■ **ACTION ITEM**:
Scan the lines below for "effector" and copy the matches.

■ **DATA SHOWN**:
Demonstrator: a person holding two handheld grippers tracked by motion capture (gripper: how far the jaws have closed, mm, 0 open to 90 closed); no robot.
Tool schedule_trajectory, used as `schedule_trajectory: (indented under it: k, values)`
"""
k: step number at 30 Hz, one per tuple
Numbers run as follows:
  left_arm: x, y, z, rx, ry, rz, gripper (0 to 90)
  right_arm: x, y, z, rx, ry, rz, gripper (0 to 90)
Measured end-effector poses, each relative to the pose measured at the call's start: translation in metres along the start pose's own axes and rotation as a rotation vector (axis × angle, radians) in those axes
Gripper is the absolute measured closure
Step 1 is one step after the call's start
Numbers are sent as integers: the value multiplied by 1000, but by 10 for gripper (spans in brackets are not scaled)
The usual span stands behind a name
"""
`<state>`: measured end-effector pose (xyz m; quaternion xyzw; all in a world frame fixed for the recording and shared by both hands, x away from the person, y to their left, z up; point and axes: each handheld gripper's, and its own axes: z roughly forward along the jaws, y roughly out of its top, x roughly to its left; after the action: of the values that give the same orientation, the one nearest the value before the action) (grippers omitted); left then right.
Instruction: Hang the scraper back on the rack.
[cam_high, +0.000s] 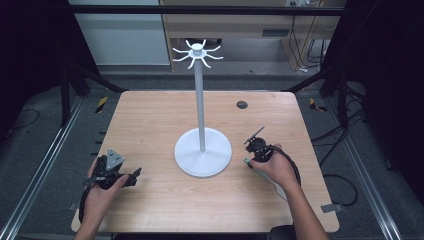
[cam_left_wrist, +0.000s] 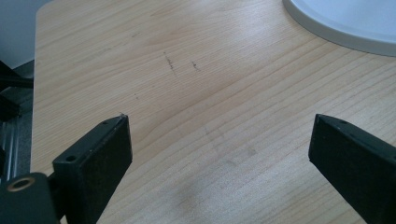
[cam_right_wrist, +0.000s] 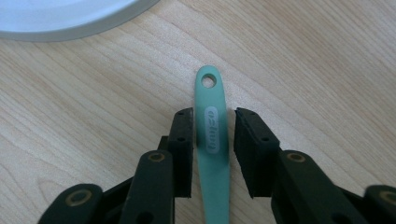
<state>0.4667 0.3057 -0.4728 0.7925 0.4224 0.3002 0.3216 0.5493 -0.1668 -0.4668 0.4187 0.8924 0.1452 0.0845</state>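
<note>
A mint-green utensil handle (cam_right_wrist: 212, 126) with a hole at its tip lies flat on the wooden table (cam_high: 150, 115), right of the white stand's round base (cam_high: 192, 152). My right gripper (cam_right_wrist: 213, 114) straddles this handle, its jaws close on either side with thin gaps showing, the pads not pressing. In the high view the right gripper (cam_high: 252, 155) points down at the handle (cam_high: 248, 161). My left gripper (cam_high: 136, 175) rests low at the table's near left. In the left gripper view the left gripper (cam_left_wrist: 219, 126) stands wide open over bare wood.
The white stand has a tall pole (cam_high: 199, 100) topped by a ring of curved hooks (cam_high: 198, 52). Its base rim shows in the left gripper view (cam_left_wrist: 345, 23) and the right gripper view (cam_right_wrist: 60, 18). A dark round grommet (cam_high: 242, 104) sits at the far right of the table.
</note>
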Motion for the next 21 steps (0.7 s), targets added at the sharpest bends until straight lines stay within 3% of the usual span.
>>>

■ **SOLUTION TO THIS PROBLEM**:
Measured end-effector poses, each relative to the pose measured at the call's start: translation in metres along the start pose's own axes and rotation as a rotation vector (axis × angle, radians) in those axes
`<state>`: measured end-effector pose (xyz m; quaternion xyzw; all in a world frame fixed for the recording and shared by both hands, x away from the person, y to their left, z up; point and axes: each handheld gripper's, and its own axes: z roughly forward along the jaws, y roughly out of its top, x roughly to its left; after the action: of the values that give the same orientation, the one nearest the value before the action) (grippers omitted); left then right.

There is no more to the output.